The drawback of easy management interfaces - or why the cloud is inevitable
seb_ 060000QVK2 Visits (5445)
In the last couple of years beside of the buzzwords "cloud", "big data" and "VAAI" there is another topic that plays a big role in every discussion about storage products: "easy management". In most cases it means an intuitive and catchy graphical user interface that would allow even children to manage a storage array - if you believe marketing. Along with that goes the integration of storage management tasks into the GUI of the servers temselves and of course automation of these tasks. If the highly skilled server and storage administrators don't have to invest their time into disproportionately laborious routine tasks anymore they could focus on more advanced projects.
But many companies still fight the impacts of the financial crisis. This leads to: vacant posts get dropped, teams get consolidated and cut down. The CIOs want to see the synergy effects in numbers and decreasing headcounts. Former specialized experts have to cope with more and more different systems. Less time, more work, less education, more stress, less productivity, more trouble - a downward spiral. Beside of that classical admin's work is offshored or outtasked to operating and monitoring teams with no more than broad, general skills.
In the technical support I see the effect of that "evolution" in the problem descriptions of current cases: "We see SCSI messages in the host." Or even just "We see messages. Could be the SAN." Administrators with a foundational ITIL certificate but no clue about what a Read(10) is are suddenly confronted with a host running amok with just some obscure rough messages about its storage in the logs. To ensure a quick resolution of the problem priority 1 would be to know what these messages actually mean. Often they are just forwarded from the device driver and there is no good documentation available explaining it properly. Or there is just something like "blabla ...then go to your service provider", not even mentioning which one - out of the broad bouquet one with a heterogenous infrastructure might have - this would be. If the admin lacks a fundamental understanding about the storage concepts and protocols then, he will not be able to get any senseful information out of that. And "randomly" has to pick a support organization for any of the involved machines.

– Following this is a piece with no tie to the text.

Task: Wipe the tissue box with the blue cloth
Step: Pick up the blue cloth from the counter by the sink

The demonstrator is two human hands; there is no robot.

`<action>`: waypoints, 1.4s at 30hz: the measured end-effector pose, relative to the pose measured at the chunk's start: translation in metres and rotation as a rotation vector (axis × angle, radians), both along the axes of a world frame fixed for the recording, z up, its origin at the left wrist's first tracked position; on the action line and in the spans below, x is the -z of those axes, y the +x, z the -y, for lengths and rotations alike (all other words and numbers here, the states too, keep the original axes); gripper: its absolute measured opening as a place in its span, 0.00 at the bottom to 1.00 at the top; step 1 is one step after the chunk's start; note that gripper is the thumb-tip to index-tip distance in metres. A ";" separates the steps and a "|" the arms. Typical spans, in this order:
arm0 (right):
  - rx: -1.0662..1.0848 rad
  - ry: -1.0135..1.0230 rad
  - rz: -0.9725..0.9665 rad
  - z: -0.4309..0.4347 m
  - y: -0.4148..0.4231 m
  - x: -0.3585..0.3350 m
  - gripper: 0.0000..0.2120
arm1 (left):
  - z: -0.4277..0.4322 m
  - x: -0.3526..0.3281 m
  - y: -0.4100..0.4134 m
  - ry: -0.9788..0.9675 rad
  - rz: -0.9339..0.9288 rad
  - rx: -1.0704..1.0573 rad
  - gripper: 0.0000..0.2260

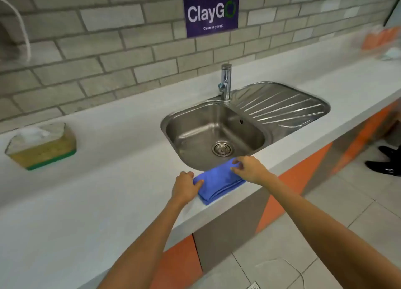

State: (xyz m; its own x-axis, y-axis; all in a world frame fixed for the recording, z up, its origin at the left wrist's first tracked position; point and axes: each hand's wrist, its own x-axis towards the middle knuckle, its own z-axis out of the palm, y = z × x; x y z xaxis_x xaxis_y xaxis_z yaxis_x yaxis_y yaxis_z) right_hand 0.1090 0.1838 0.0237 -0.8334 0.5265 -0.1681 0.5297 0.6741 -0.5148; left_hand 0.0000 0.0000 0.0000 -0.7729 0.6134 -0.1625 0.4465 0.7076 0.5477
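Observation:
A folded blue cloth (pixel 218 181) lies on the grey counter (pixel 108 191), at its front edge just below the sink. My left hand (pixel 185 187) pinches the cloth's left end. My right hand (pixel 249 169) has its fingers on the cloth's far right corner. The tissue box (pixel 42 148), yellowish with a green base and white tissue showing on top, stands far to the left on the counter, well apart from both hands.
A steel sink (pixel 214 136) with a tap (pixel 225 82) and a ribbed drainer (pixel 282 108) sits behind the cloth. A purple sign (pixel 210 10) hangs on the brick wall. An orange object (pixel 382 40) is at far right. Someone's black shoes (pixel 386 165) stand on the floor.

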 end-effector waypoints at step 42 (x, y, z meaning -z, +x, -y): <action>-0.303 -1.216 -0.128 0.240 -0.262 -0.071 0.24 | 0.216 -0.097 -0.165 1.076 0.794 -0.502 0.23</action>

The result: Long & critical outages.
So the colorful dynamic easy-to-use management interfaces protected us from the ugly technical abyss in the lower layers for the longest time. But now as there is a problem, we only get some strange sense data and don't know who could help us further. And it's the same with managing changes in the infrastructure. A lot of the problems opened at the SAN support are in fact mis-configurations, user mistakes or unrealistic expectations born out of conceptual misunderstandings. "We need this 300km synchronous mirror connection to run with 3ms latency max. We bought your enterprise SAN gear. Why is it not fast enough?". The same with slow drain devices. If a SAN admin (with also the server admin's and storage admin's hat on his head) has no idea about the traffic flow in a SAN and buffer-to-buffer credits, how could he understand the impact of a slow drain device in his environment?

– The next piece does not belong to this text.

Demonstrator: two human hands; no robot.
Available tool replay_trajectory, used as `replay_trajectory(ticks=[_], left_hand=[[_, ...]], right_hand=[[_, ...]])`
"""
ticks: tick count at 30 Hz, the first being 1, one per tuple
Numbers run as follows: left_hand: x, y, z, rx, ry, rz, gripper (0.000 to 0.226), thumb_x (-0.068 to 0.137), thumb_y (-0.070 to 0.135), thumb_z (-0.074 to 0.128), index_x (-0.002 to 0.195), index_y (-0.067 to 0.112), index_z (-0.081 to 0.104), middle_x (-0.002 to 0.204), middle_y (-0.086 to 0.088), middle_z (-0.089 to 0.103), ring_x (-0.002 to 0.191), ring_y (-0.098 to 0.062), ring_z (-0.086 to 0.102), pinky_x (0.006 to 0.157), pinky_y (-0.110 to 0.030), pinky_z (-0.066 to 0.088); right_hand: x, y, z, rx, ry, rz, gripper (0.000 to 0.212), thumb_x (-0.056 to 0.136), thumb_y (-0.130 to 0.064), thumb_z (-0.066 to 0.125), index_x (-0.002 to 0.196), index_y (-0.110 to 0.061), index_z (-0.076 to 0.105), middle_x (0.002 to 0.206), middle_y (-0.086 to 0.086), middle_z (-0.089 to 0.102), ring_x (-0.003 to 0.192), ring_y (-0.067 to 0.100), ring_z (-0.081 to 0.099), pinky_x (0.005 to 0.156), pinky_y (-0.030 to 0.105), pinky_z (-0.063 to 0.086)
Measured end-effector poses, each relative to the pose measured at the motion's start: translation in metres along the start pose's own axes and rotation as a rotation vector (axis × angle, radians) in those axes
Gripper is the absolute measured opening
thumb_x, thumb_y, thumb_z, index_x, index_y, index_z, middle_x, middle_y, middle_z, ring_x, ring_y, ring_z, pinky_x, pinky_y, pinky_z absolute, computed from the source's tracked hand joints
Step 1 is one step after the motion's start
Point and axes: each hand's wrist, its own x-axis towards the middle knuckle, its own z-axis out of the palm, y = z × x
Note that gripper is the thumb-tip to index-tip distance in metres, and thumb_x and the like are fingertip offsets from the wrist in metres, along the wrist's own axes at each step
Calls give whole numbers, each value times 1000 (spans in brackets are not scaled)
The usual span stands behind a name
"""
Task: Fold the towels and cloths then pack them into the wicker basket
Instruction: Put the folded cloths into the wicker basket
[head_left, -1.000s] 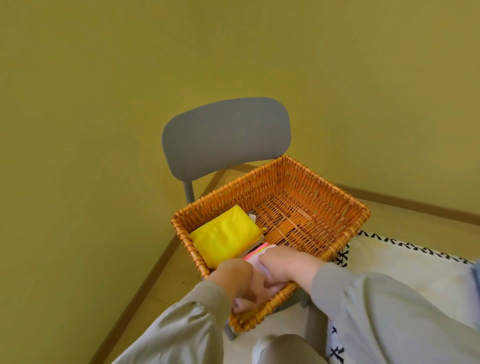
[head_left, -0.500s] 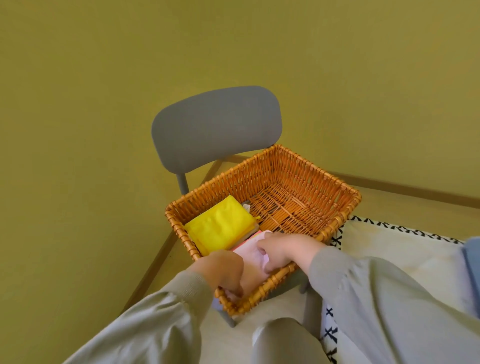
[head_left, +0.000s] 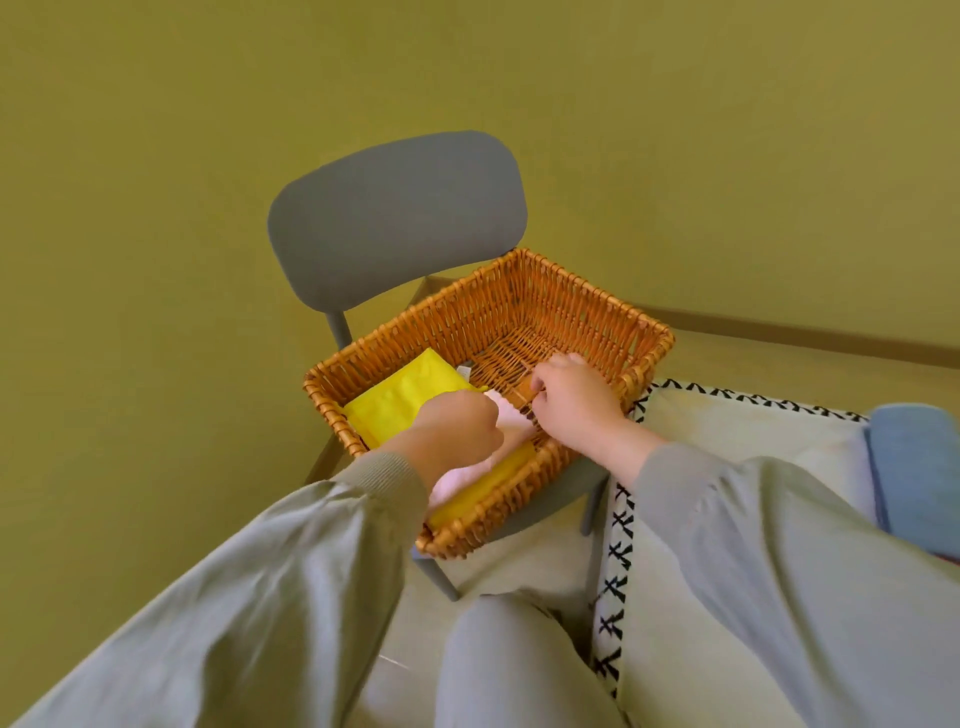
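A wicker basket (head_left: 597, 299) stands on the seat of a grey chair (head_left: 395, 218). In its left corner lies a folded yellow cloth (head_left: 400, 395). Beside it, along the near wall, a folded pink cloth (head_left: 457, 480) lies on top of another yellow cloth (head_left: 491, 486). My left hand (head_left: 457, 431) is curled over the pink cloth and grips its middle. My right hand (head_left: 571, 400) is inside the basket with its fingers curled, pinching the pink cloth's far right edge. The hands hide most of the pink cloth.
A white cloth with a black stitched pattern (head_left: 727, 431) covers the surface to the right of the chair. A blue towel (head_left: 914, 467) lies at the right edge. The olive wall is close behind the chair. My knees are below the basket.
Both hands have moved a little deeper into the basket over the pink cloth. A yellow strip now shows under the pink cloth at the near wall.
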Motion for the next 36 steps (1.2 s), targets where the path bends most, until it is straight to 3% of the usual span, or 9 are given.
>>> replay_trajectory(ticks=[4, 8, 15, 22, 24, 27, 32, 34, 36], left_hand=[[5, 43, 2, -73, 250, 48, 25, 89, 25, 47, 102, 12, 64, 103, -7, 62, 103, -27, 55, 71, -33, 44], [20, 92, 8, -79, 348, 181, 30, 90, 20, 45, 113, 11, 62, 112, -7, 58, 109, -27, 45, 86, -38, 42], [40, 190, 28, -134, 239, 283, 43, 89, 12, 46, 132, 11, 50, 137, -6, 45, 129, -25, 33, 105, -35, 34], [51, 261, 53, -303, 34, 277, 46, 92, 15, 48, 137, 16, 45, 139, -3, 43, 130, -21, 33, 104, -33, 36], [53, 272, 60, -333, -32, 275, 47, 92, 16, 48, 139, 17, 44, 139, -4, 43, 130, -20, 34, 104, -33, 37], [57, 280, 69, -361, -123, 256, 46, 93, 19, 49, 139, 19, 43, 139, -4, 44, 130, -20, 37, 103, -33, 39], [63, 288, 78, -538, -229, 156, 42, 95, 19, 49, 137, 17, 45, 136, -6, 50, 123, -23, 47, 100, -31, 42], [63, 289, 81, -731, -274, 37, 39, 95, 18, 50, 134, 14, 48, 133, -8, 52, 119, -24, 52, 95, -29, 44], [63, 288, 84, -985, -317, -91, 38, 96, 22, 52, 132, 12, 50, 133, -9, 54, 117, -25, 53, 97, -33, 44]], right_hand=[[-21, 40, -15, -22, 130, 29, 28, 88, -11, 50, 114, -13, 60, 118, 2, 54, 114, 21, 42, 100, 35, 39], [-46, 89, -29, -23, 161, 155, 34, 87, -10, 51, 121, -12, 56, 122, 3, 54, 116, 21, 43, 102, 34, 38], [-95, 180, -43, -34, 116, 545, 38, 84, -13, 54, 122, -8, 52, 123, 12, 49, 119, 30, 40, 96, 35, 37], [-140, 270, -58, -17, 187, 1004, 52, 88, -32, 54, 135, -15, 40, 145, 18, 28, 132, 34, 27, 105, 45, 26], [-151, 291, -58, 90, 140, 1137, 59, 90, -35, 50, 143, -21, 27, 146, 17, 24, 131, 36, 27, 103, 47, 29], [-160, 309, -48, 326, 201, 1319, 65, 89, -36, 49, 145, -20, 20, 136, 19, 38, 125, 39, 38, 101, 47, 35], [-164, 328, -49, 739, 342, 1360, 69, 71, -42, 72, 123, -8, 42, 119, 16, 58, 108, 37, 57, 95, 47, 46], [-162, 331, -43, 951, 334, 1333, 73, 61, -42, 80, 118, -6, 52, 112, 14, 64, 99, 34, 63, 93, 47, 49], [-158, 320, -38, 1196, 269, 1258, 57, 66, -34, 81, 110, -4, 61, 105, 15, 68, 93, 31, 65, 93, 44, 50]])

That's why clouds and Storage aaS, IaaS or even SaaS are so important today. Not because of the elastic and dynamic deployment or the transparancy of the costs. But because there are less and less people with deep technical background knowledge about storage and SANs available in the companies. They seemed to be superfluous as long as everything was running fine and an un-skilled person was enough to make the few clicks in the GUI. So the only escape and the consequent next step is to move to the cloud concept.
Am I a cloud fanboy?
I wouldn't call me a fanboy. I'm a support guy and I like to troubleshoot as effectively as possible to solve a problem as quickly as possible. And to enable me doing this, I need a skilled local counterpart who is able to collect the data and to execute the action plans, who is also able to address problems to the proper support provider and to proactively monitor the environment. So if there is a classical data center with a team of skilled administrators, I'm quite happy. But if not, this "vacuum" should be filled to minimize the risk of major outages. The provider of a public cloud would have such a team.
And in private clouds?
In a well-defined and highly automatized private cloud, the remaining (most probably much smaller) team of skilled admins doesn't have to care for provisioning of LUNs and other standard tasks anymore. They would have more time for digging deeper into the stuff. You might argue now that this just repeats the story of the easy management above. Right! But as soon as you entered this path and as long as the external constraints don't change, this is the only way to go. And for some of the companies out there a private cloud might just not be the best choice and other options like outsourcing would come into play.
The most important thing is to face the truth and to make a honest review of the skills available. Your data is your most precious asset and availability is crucial. If that path leads to the cloud, there is no reason to stop now. Don't wait for the next outage!